IRA and 401(k) Obtained Through Divorce Not Exempt

Posted by NCBRC - February 14, 2020

Incorrectly relying on the decision in Clark v. Rameker, the Eighth Circuit found that the chapter 7 debtor was not entitled to exempt funds in his ex-spouse’s IRA and 401(k) which he obtained through a dissolution agreement but which had not been transferred to his name at the time of his bankruptcy petition. Lerbakken v. Sieloff & Assoc., P.A. (In re Lerbakken), No. 18-3415 (8th Cir. Feb. 7, 2020).

The debtor acquired his ex-wife’s IRA and half of her 401K in a dissolution. When the debtor failed to pay his divorce attorney’s fees, his lawyer obtained an order from the court placing an attorney’s lien on the funds in the IRA and the 401K. The lien exceeded the value of the accounts. Six months later, Mr. Lerbakken filed for chapter 7 bankruptcy seeking to exempt the two accounts under section 522(b)(3)(C). At the time of his petition, he had not filed a Qualified Domestic Relations Order (QDRO), nor had the accounts been transferred to his name. Upon objection by the divorce attorney, the court found the two accounts were not “retirement funds” and disallowed the exemption. The BAP affirmed. Lerbakken v. Sieloff & Assoc., P.A. (In re Lerbakken), 590 B.R. 895 (B.A.P. 8th Cir. 2018).

For funds to be exempt under section 522(b)(3)(C), they must be both “retirement funds,” and held in an account that is exempt from taxation under specified provisions of the Tax Code. In determining whether the funds at issue constituted “retirement funds, the Eighth Circuit relied heavily on Clark v. Rameker, 573 U.S. 122, 130 (2014), which established that for funds in an inherited IRA to be deemed “retirement” the account holder: (1) must be able to make additional contributions to the funds, (2) must not be obligated to withdraw the funds, and (3) must pay a penalty to withdraw the funds prior to age 59 ½.

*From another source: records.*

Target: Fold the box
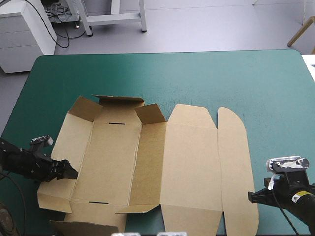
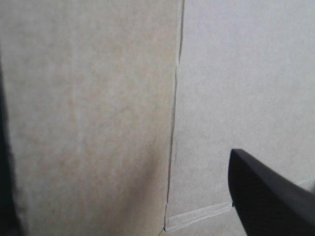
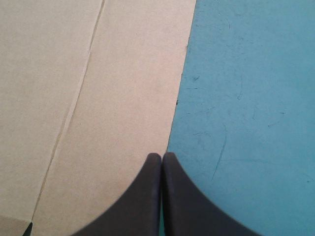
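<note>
1. The brown box (image 1: 162, 167) is seen lying on the teal-green counter (image 1: 206, 78), toward its near edge. The lid half is flat, while the left wall (image 1: 71, 142) and the far flaps (image 1: 118, 101) are partly raised.
2. The left pincer (image 1: 74, 173) is held spread wide at the left wall, with nothing clamped. In its wrist view one black finger (image 2: 268, 196) is seen to one side, and board fills the gap. If it were closed away from the crease (image 2: 173, 123), the wall could be bent in the wrong place or let drop back flat.
3. The right pincer (image 3: 161, 156) is pressed together into one point, with nothing held, right at the outer edge of the lid flap (image 1: 236, 162). A push from there could be expected to slide the whole sheet leftward rather than lift the flap, since nothing is seen pinning it down.
4. Should the sheet be shifted, the half-raised walls may be knocked against the left pincer and collapsed.
</note>
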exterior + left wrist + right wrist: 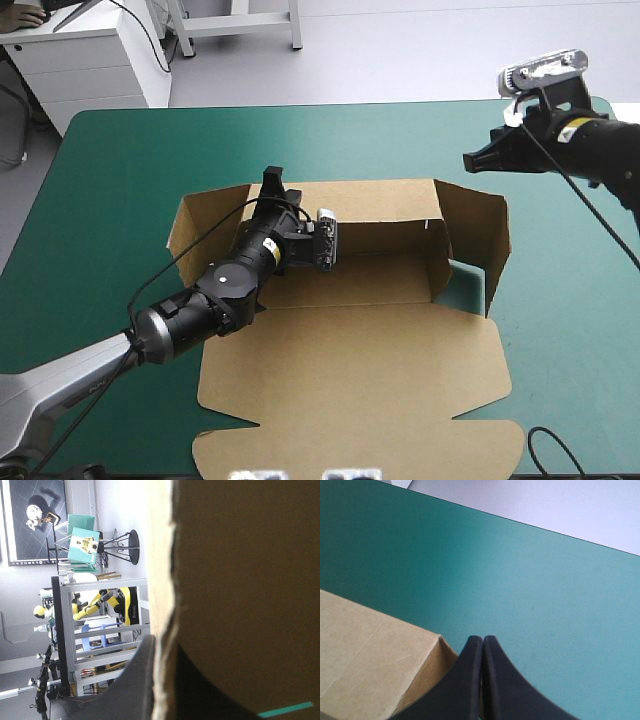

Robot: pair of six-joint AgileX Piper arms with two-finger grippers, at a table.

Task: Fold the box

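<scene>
Box sits mid table, a bit toward the near side. Its lid lies flat at 6 o'c, and the lid's front edge is almost at the table's near edge, so v. little room there.

Back wall stands up at 12 o'c of the box. R side flaps stand up at 3 o'c. L flap leans half up at 9 o'c.

L gripper is at approx 11 o'c of the box, clenched on the back wall's top edge near its L end. L wrist view: the board's rough edge runs btw the two black fingers. One finger is on the outer side and the other is a dark shape on the inner side.

R gripper hangs in the air at approx 2 o'c from the box, not touching it. R wrist view: its tips press tight into one point w/ nothing btw them. A box corner shows just beside them, and there is bare cover ahead.

Open room: a wide band of teal-green cover at 12 o'c, past the back wall to the far edge. Good strips of cover at 9 o'c and 3 o'c too, btw the box sides and the table's L & R edges.
</scene>
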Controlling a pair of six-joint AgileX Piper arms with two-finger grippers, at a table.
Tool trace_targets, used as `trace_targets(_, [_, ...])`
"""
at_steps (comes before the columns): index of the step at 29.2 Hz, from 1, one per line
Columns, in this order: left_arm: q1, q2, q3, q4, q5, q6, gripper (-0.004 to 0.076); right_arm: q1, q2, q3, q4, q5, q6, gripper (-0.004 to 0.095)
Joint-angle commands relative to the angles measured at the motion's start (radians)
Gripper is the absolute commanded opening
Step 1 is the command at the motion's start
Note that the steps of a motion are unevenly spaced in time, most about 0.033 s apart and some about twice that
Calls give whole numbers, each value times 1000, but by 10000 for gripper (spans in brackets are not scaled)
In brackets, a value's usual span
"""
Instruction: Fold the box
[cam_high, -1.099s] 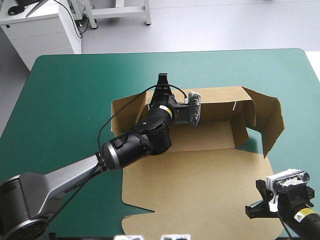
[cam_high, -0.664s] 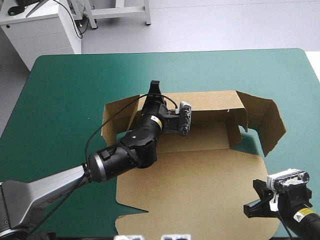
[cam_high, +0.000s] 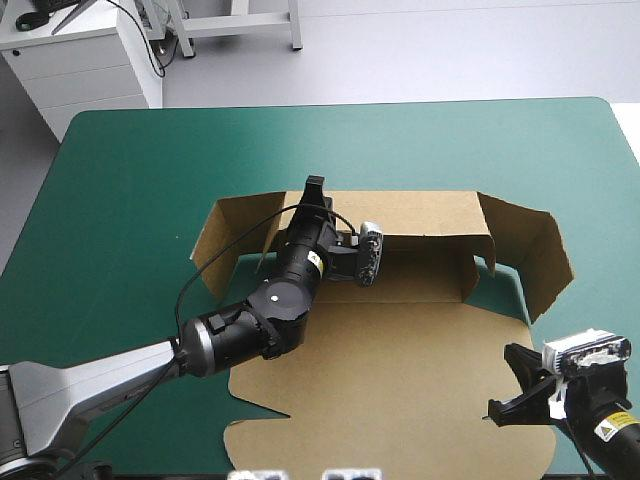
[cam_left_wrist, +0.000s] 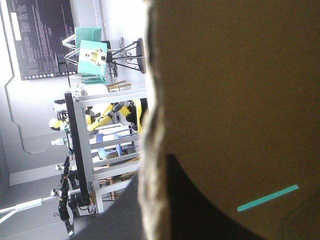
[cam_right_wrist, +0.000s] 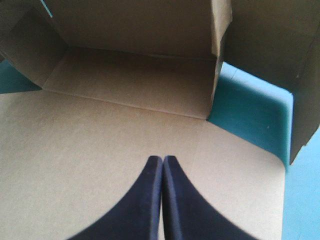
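The brown box (cam_high: 400, 370) lies mid-table with its lid panel flat toward the near edge. Its back wall (cam_high: 420, 212) stands raised, and side flaps angle up at the left (cam_high: 225, 240) and right (cam_high: 535, 250). My left gripper (cam_high: 316, 190) sits on the top edge of the back wall near its left end, shut on the board. In the left wrist view the board (cam_left_wrist: 235, 100) runs edge-on between the black fingers (cam_left_wrist: 200, 210). My right gripper (cam_high: 512, 398) hovers at the lid's near right corner. Its fingertips (cam_right_wrist: 162, 160) are shut, with nothing between them, over the flat panel (cam_right_wrist: 100, 145).
The teal-green cover (cam_high: 130, 200) shows to the left of and beyond the box, and in a gap (cam_right_wrist: 245, 120) between the tray and the right flap. The table's near edge lies close behind the right gripper.
The left gripper has pulled the back wall leftward and nearer, and the whole box slid with it. The back wall now stands straighter. The right gripper has stayed almost where it was.
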Motion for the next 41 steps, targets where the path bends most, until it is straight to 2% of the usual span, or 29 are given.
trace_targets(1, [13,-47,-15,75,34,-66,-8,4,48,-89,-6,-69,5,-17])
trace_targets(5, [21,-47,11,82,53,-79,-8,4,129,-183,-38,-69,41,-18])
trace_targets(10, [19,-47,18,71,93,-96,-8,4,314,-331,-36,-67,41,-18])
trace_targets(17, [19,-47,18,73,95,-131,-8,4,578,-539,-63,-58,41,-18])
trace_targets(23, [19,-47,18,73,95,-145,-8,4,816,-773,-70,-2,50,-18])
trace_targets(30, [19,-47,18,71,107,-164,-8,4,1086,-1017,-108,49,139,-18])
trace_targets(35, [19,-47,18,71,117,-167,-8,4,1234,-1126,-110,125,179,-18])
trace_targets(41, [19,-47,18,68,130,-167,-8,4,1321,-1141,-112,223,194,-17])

With Clark providing the framework for analysis, the court began with the IRA. It noted that at the time Mr. Lerbakken filed for bankruptcy, the IRA had not yet been renamed or transferred to an account in his name. Therefore, his interest at that time was merely “conditional.” Determining exemptions according to the status of the asset at the time of the bankruptcy petition, the court applied the three Clark elements to the IRA as of that date. The court found that, at the time of his petition, Mr. Lerbakken could make additional contributions to the accounts. As to the second Clark element, however, the court reasoned that his property interest was governed by state law, and was therefore subject to the dissolution agreement and the court-ordered attorney’s lien. For that reason, he had an obligation to withdraw the funds from the account. As to the third element, the court acknowledged that the IRS considers IRAs transferred through divorce to belong to the recipient. Here, however, at the time of Mr. Lerbakken’s bankruptcy petition, no transfer had taken place and he was not obligated to adhere to the rules for early withdrawal. Element three, therefore, was not met. Based on these conclusions, the court found that the IRA was not subject to exemption.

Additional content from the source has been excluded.